Non-coding RNAs as biomarkers and therapeutic targets in pancreatic cancer: Clinical implications and translational perspectives - 21/05/26
, Juan Sainz a, b, c, p, ⁎, 2 Abstract |
Pancreatic cancer remains one of the most lethal malignancies, largely due to late diagnosis, marked tumor heterogeneity, and profound resistance to therapy. Beyond recurrent alterations in protein-coding genes, growing evidence identifies non-coding RNAs (ncRNAs) as key regulators of pancreatic cancer biology and promising tools for clinical translation, particularly in pancreatic ductal adenocarcinoma (PDAC). ncRNAs, including microRNAs, long non-coding RNAs (lncRNAs), circular RNAs (circRNAs), and emerging short RNA species such as small nucleolar RNAs, PIWI-interacting RNAs, and tRNA-derived fragments, modulate gene expression through transcriptional, post-transcriptional, and epigenetic mechanisms. This review synthesizes current knowledge on ncRNA dysregulation across pancreatic cancer entities and highlights their roles in tumor initiation, proliferation, epithelial-mesenchymal transition, invasion, metastatic dissemination, immune evasion, and resistance to chemotherapy and targeted therapies. Beyond tumor-intrinsic effects, ncRNAs actively shape the tumor microenvironment by regulating stromal activation, fibrosis, metabolic adaptation, hypoxia responses, and intercellular communication via extracellular vesicles. Importantly, ncRNAs are emerging as minimally invasive biomarkers for early detection, risk stratification, prognosis, and treatment monitoring.
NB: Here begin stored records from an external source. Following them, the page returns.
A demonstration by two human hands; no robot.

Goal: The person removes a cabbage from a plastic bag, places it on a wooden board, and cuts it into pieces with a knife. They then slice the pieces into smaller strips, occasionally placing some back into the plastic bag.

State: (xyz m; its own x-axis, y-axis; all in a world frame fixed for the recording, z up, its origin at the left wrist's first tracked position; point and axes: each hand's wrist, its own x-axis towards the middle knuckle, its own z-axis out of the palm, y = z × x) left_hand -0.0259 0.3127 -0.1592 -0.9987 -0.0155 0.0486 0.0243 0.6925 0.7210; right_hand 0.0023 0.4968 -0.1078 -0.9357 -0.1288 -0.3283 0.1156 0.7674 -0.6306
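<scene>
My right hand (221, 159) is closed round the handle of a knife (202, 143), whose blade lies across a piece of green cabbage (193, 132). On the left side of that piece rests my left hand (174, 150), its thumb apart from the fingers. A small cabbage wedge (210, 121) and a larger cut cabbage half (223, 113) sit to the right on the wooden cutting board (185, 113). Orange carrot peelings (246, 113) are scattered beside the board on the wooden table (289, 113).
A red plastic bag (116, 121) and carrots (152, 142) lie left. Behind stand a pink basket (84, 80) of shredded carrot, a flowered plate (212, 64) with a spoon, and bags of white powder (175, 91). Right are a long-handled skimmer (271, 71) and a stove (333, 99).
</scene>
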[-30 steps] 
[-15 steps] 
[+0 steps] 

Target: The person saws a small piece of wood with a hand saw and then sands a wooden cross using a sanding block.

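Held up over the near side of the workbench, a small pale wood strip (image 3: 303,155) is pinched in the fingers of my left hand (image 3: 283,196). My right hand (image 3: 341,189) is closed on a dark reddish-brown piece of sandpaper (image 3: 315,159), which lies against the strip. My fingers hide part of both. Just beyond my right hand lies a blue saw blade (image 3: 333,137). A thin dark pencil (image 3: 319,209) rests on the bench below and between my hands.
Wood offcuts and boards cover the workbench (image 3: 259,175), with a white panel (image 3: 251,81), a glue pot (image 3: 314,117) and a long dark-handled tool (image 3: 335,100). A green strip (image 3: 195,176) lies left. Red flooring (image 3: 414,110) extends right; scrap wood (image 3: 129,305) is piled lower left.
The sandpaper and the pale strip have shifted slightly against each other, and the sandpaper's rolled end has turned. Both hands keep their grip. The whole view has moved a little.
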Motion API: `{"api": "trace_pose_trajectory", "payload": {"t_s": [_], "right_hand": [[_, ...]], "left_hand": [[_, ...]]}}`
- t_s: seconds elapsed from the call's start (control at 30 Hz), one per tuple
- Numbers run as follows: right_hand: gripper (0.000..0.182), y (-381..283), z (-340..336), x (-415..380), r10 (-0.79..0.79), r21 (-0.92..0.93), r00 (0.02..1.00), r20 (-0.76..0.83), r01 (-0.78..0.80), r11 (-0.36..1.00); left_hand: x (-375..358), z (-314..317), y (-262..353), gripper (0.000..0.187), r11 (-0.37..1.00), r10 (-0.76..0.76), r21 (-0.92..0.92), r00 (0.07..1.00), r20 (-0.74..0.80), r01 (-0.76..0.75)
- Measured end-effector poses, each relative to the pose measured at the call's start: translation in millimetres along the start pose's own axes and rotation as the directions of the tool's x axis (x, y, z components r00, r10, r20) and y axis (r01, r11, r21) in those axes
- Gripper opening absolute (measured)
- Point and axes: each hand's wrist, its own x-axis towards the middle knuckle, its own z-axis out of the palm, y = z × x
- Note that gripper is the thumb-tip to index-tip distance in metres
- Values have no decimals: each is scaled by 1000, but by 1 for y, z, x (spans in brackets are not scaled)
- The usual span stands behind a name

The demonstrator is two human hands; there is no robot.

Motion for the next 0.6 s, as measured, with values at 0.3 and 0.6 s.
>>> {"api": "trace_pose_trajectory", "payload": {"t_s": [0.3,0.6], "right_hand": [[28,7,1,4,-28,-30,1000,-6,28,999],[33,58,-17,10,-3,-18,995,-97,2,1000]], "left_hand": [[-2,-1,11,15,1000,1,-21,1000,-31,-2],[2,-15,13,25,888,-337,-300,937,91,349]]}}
Circulating and extracellular vesicle-associated ncRNAs show particular promise for improving diagnostic accuracy and guiding therapeutic decision-making. In parallel, therapeutic strategies targeting ncRNA pathways, including miRNA mimics, antisense oligonucleotides, RNA interference technologies, and advanced delivery systems, are advancing toward clinical application. Key barriers to clinical implementation include assay standardization, delivery specificity, off-target effects, and the need for large-scale prospective validation. Together, ncRNAs represent central regulators of pancreatic cancer pathobiology and hold significant potential to enable biomarker-driven patient stratification and RNA-based precision therapies.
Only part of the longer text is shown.